▽

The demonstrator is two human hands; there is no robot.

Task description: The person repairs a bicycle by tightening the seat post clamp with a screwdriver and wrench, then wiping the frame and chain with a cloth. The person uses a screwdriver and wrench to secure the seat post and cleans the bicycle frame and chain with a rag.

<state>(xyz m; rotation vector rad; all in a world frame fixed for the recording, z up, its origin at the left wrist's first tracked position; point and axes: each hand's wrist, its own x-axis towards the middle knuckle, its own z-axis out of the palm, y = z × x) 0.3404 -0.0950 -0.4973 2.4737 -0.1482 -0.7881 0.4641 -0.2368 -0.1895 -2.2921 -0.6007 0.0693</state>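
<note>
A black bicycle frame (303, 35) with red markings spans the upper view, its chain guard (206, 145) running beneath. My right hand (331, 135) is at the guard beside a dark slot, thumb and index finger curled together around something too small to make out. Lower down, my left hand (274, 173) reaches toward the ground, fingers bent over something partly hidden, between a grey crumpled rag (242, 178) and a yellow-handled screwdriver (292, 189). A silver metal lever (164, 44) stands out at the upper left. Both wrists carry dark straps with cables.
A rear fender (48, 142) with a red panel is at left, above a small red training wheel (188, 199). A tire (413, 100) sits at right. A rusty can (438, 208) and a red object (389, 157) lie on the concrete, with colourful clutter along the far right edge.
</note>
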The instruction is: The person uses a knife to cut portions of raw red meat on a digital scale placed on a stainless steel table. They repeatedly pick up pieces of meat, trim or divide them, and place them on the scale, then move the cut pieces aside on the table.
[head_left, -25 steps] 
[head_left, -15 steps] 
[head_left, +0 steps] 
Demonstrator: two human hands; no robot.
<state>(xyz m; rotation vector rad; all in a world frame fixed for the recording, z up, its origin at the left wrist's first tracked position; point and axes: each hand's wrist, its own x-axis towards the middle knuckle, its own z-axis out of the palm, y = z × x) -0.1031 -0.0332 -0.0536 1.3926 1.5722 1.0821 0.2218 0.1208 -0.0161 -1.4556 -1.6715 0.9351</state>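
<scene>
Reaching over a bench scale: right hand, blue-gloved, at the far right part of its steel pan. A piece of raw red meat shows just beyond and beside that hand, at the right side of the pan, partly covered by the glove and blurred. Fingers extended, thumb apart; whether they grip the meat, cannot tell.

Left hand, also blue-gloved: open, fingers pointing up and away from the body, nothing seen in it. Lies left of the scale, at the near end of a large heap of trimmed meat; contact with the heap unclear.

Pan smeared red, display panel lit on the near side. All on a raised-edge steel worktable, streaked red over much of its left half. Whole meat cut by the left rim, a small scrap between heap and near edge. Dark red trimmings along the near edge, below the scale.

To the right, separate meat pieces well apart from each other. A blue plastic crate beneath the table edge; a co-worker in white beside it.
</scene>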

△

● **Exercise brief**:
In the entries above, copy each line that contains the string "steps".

● **Written solution**:
[head_left, -25 steps] 
[head_left, -15 steps] 
[head_left, +0 steps] 

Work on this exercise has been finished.